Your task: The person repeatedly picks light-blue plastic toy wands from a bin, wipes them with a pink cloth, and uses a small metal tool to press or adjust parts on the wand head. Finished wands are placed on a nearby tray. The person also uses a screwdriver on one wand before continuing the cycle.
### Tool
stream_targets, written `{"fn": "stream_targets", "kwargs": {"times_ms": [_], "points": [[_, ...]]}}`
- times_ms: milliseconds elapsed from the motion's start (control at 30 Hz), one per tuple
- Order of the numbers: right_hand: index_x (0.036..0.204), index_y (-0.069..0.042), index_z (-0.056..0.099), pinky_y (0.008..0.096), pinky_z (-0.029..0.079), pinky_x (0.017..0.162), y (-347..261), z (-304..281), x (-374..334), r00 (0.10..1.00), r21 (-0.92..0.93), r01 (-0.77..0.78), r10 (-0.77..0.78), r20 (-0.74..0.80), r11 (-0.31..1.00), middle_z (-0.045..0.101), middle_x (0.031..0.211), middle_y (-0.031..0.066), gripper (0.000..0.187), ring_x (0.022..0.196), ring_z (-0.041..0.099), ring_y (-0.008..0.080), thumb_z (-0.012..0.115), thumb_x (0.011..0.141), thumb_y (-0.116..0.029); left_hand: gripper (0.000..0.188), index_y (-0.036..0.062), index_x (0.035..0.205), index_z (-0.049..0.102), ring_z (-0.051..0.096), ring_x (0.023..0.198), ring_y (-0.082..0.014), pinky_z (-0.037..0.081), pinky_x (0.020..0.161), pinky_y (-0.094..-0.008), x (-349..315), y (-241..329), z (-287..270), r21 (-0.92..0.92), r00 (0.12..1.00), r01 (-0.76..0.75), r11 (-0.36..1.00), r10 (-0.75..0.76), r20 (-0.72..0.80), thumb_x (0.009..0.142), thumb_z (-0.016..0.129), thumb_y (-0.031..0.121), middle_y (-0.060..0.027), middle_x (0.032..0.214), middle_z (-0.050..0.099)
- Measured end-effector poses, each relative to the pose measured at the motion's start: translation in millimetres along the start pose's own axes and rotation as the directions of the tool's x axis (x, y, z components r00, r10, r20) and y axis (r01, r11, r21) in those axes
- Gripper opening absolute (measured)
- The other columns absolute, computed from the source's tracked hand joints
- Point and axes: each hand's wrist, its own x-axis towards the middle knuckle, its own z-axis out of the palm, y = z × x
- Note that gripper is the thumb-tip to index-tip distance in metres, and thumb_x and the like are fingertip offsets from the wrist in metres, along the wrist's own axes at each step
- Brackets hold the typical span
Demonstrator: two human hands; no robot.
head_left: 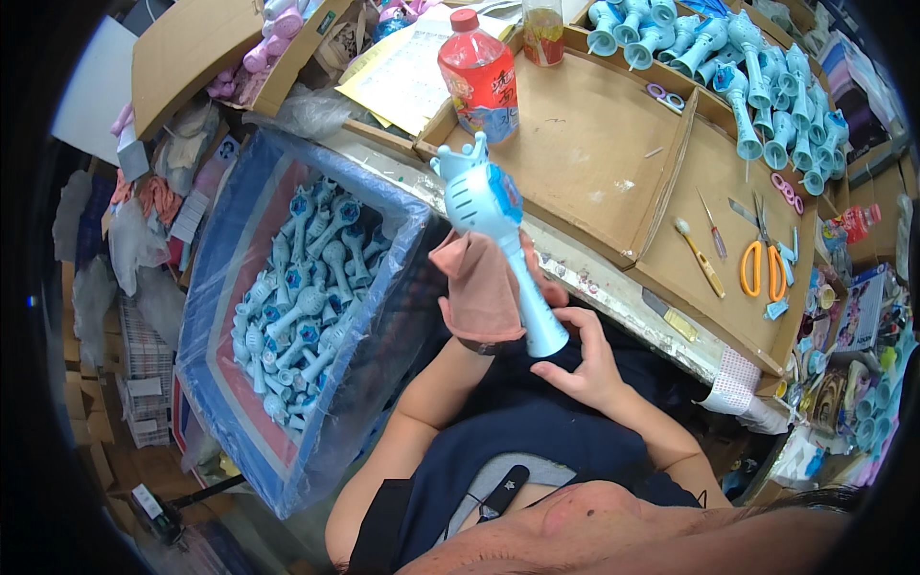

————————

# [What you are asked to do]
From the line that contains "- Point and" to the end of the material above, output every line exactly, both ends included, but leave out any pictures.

# [Written reply]
- Point and axes: each hand's wrist, its own x-axis towards the middle knuckle, its own z-axis out of the palm, y = z × x
- Note that gripper is the thumb-tip to index-tip distance in metres, and thumb_x and the like are fingertip offsets from the wrist in metres, along the wrist's own axes at each step
- Brackets hold the typical span
Demonstrator: two human hands; no robot.
head_left: 

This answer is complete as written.